Yesterday I read that Arctic ice is approaching its lowest level in 30 years. Studies suggest that every American releases, through our energy use, enough carbon dioxide to melt 645 square feet of arctic ice in a year. That’s 645 feet per person per year. Melted. Not coming back. For which I am responsible. I have erased something rare and built-up over time, carrying within it traces of past eons and times as richly as coral carries the marks of small kin creatures tracking the moon. For my refrigerator, for my air conditioning, for my car and, yes, the plane on which I flew to the conference at which I learned about coral creatures and Arctic ice and how to care for them. This is our moral work and moral duty, to collapse distance between us and them, me and you, it and kin. Think of Christ laying hands on lepers and bleeding women, laying hands on bleeding world. Yet ours is also the world praised by the psalmist, who despite the use of the word disastrously translated into English as dominion soon dissolves into wonder. “When I look at thy heavens, the work of thy fingers, the moon and the stars which thou has established; what is man that thou art mindful of him, and the son of man that thou dost care for him? Yet thou has made him little less than God, and dost crown him with glory and honor.” A power which, the conclusion is inescapable – we have not used wisely or well. Doing better is a matter of urgency. And one that leaves us standing in the necessity of grace.
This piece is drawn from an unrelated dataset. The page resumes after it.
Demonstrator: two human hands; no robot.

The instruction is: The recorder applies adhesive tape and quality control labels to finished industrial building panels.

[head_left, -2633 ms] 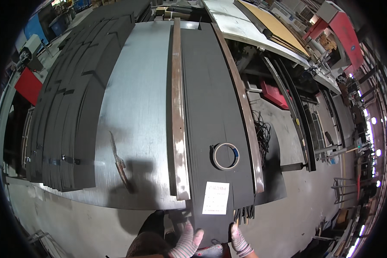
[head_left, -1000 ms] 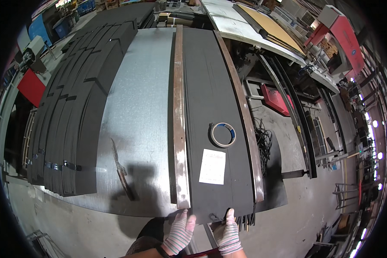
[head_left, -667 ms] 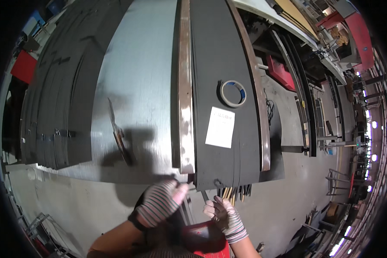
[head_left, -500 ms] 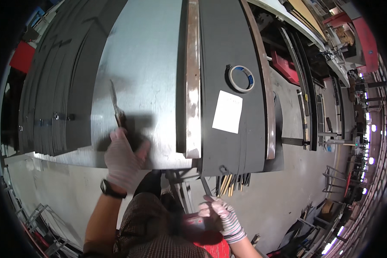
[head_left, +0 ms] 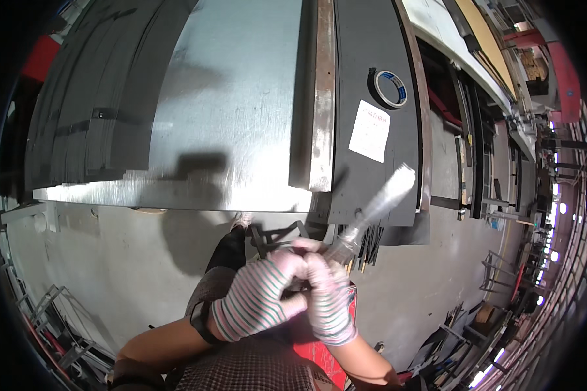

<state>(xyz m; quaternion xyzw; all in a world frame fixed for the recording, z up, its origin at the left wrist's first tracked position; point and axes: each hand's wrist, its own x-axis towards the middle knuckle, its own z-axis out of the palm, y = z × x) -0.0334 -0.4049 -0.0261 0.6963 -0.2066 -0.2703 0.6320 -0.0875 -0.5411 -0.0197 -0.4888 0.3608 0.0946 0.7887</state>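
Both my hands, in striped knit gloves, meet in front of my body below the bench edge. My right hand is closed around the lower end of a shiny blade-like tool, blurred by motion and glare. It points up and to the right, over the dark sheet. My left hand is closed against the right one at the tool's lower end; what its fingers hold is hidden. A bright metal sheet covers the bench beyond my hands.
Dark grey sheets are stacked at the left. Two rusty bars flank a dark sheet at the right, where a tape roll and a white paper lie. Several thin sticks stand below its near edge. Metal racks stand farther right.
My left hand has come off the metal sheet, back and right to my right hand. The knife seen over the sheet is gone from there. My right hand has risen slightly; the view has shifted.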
Thanks to Camille Dungy, Robin Wall Kimmerer, John Elder, and the Bread Loaf/Orion Environmental Writers Conference for information and inspiration.
Oh my goodness, you wrote a sermon and I am so proud! Thanks for taking on a topic which is so close to your heart and that of many others. It’s amazing to listen to the climate change deniers. We are living in the days of false prophets who are leading good people along paths that lead to dead ends. More later, I miss your face. I miss your wisdom and sparkle.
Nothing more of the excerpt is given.